# Help with new glock purchase



## Patton (Mar 12, 2010)

So I'm getting ready to go buy a new subcompact and I'm stuck on what caliber I want. I already own a 9mm and a 40sw. I am leaning towards another 9 or 40 but the others aren't out of the question. So tell me which to buy and why. I'm looking more for magazine options and availability as well as known problems with a subcompact in a particular caliber. I don't want a 9mm, 357sig, 40, 45, 10mm debate. Just what opinions on the guns themselves. Thanks ahead of time.


----------



## dosborn (Apr 17, 2009)

First off, welcome to HGF.

I have owned a G26 and currently own (and carry everyday) a G27. The 26 is easier and cheaper to shoot but the .40 has a tiny bit (WAR!!:mrgreen more.

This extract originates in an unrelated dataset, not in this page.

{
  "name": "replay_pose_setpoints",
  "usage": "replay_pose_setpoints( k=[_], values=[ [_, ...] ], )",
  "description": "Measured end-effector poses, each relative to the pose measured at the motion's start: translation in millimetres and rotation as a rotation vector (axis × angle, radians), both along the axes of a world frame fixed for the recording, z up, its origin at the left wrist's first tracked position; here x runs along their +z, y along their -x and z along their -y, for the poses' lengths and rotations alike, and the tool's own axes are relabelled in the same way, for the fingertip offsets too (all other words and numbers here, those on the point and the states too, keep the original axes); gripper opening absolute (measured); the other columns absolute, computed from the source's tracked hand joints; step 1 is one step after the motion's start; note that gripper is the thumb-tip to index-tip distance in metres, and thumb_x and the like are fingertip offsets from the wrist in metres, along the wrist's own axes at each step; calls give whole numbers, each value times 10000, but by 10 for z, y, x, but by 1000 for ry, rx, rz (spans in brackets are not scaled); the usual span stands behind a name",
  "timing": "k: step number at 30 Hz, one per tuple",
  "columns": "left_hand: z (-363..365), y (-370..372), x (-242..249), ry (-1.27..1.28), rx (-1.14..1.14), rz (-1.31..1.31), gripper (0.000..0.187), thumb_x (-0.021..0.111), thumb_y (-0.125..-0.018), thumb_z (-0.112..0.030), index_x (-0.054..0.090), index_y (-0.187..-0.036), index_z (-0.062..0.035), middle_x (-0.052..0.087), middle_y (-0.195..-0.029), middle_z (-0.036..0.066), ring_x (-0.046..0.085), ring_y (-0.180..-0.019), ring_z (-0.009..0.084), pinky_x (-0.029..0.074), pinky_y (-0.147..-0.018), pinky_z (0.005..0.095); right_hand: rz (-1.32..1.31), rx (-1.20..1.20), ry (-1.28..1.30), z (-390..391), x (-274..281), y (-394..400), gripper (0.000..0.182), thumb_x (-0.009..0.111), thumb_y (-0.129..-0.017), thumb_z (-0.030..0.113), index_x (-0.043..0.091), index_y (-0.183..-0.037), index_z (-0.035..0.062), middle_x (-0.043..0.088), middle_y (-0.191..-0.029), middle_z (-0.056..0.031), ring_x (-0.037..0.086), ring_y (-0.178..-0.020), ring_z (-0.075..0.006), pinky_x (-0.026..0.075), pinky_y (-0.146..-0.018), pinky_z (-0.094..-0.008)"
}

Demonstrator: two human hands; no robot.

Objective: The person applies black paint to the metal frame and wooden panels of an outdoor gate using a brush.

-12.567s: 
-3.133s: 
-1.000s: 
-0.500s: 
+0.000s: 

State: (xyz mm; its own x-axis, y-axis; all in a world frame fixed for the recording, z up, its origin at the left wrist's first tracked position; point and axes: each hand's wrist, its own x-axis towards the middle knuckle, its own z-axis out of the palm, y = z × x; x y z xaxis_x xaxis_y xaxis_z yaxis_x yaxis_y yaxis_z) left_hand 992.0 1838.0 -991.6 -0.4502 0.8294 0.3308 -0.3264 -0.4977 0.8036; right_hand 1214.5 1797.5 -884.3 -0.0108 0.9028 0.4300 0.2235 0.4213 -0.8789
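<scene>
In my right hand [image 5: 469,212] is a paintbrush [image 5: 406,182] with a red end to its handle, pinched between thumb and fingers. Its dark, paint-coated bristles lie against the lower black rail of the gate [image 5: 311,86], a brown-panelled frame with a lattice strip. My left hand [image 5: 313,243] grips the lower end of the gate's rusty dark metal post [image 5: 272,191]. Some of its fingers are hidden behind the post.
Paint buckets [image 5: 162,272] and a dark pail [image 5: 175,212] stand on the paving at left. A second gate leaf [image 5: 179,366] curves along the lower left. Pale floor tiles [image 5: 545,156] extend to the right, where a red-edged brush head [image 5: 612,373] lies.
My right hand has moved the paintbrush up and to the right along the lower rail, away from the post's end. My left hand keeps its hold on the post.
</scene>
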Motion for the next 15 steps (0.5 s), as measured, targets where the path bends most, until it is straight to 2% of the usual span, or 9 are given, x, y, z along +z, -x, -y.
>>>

With the 27 you can get a 9mm barrel/mags and have both in one. If you plan to shoot it a lot you will like the 9mm. It took me a while to get used to the 40 in such a small package but I like the subsonic factory (Win. Ranger) SD rounds and I load my own and can keep the charge to a minimum. That makes it TON's more pleasant to shoot.

Hope that helps. YMMV.


----------



## Patton (Mar 12, 2010)

Thanks for the input. I probably would never get around to a second barrel. For years now I have been meaning to pick up a 357 sig barrel for my 40 xd. They even share the same magazines for a xd. I do like how affordable 9's are to shoot and more than likely will end of with the G26. I like how I can shoot the cheap stuff and load up with +P with the 9mm.


----------



## MonsterB (Oct 25, 2009)

I can vouch for the g26, its an incredible gun, I have over 3500 straight rounds through mine without a failure of any kind, recoil is very manegable, is very easy to keep on target when rapid shooting, and even with all those rounds it still looks like brand new, barrel included....it doesnt even have any marks on the barrel, just a slight glossy mark if you look at it in the right light...you can put 10, 11, 12, 13, 15, 17, 19, 33, and probably a few other number 9mm mags in it, theres alot to like about it...its way too easy to clean and even detail strip, parts can be found everywhere for short money, millions of holster options, mags are about as cheap as any on the market....its light....man what else is there to say? Accurate as could be too..


----------



## 3x10sf (Mar 13, 2010)

*My $.02 on cal.4u*

I also own a Beretta 92F 9mm, if I would have realized how accurate and low recoil the Glock 30 or 30sf was I would have never bought a 9mm. It is an awsome gun, although I had a couple wrinkles in my sf. When reading reviews alot of people say the 30 is flawless but the 30sf sometimes ftrtb. Mine did just slightly the first 2 rounds so took apart and oiled where needed and it has never done it again, 395 rnds later. I bought the LaserMax for it got a good deal at shooterssupply.com for $289.00 and should get it today. Cant wait to get wife out to get used to it. Bottom line go to a indoor range and rent the gun b4 you buy it, I would highly recomend the 30 or 30sf. also if your looking for a good holster for any handgun get the Blackhawk Serpa Lock, it is outstanding if you have never tried it!!!

Goodluck and God Bless!


----------



## Patton (Mar 12, 2010)

I am leaning toward s the 26 over the 27 it seems like the magazines are more plentyful. I have this thing about wanting a ton of magazines for ever gun I own. I would love to shoot it before I buy it but the $425 law enforcement deal doesn't allow you to even look at it before you buy it much less shoot it. I tried to find info if there was a advantage over a 26 to a 27 with design or problems but there doesn't appear to be any.


----------



## BeefyBeefo (Jan 30, 2008)

My main carry is a G36 (Single-Stack 45) and it's excellent. :smt023


----------



## 3x10sf (Mar 13, 2010)

*Practice*

I live in Milw. WI and at badger guns they let you shoot at model I believe I would look around. You wont believe how low the recoil is and how accurate it is!


----------



## Patton (Mar 12, 2010)

I have never shot a subcompact Glock but I imagine the 26 most likely shoots and has recoil comprable to my keltec P-11. So my new question is that I have heard that Glock may have changed the barel design on some of the newer models and that they have a fully supported chamber allowing the use of +P+ Has anyone heard anything about this?


----------



## dosborn (Apr 17, 2009)

Patton said:


> So my new question is that I have heard that Glock may have changed the barel design on some of the newer models and that they have a fully supported chamber allowing the use of +P+ Has anyone heard anything about this?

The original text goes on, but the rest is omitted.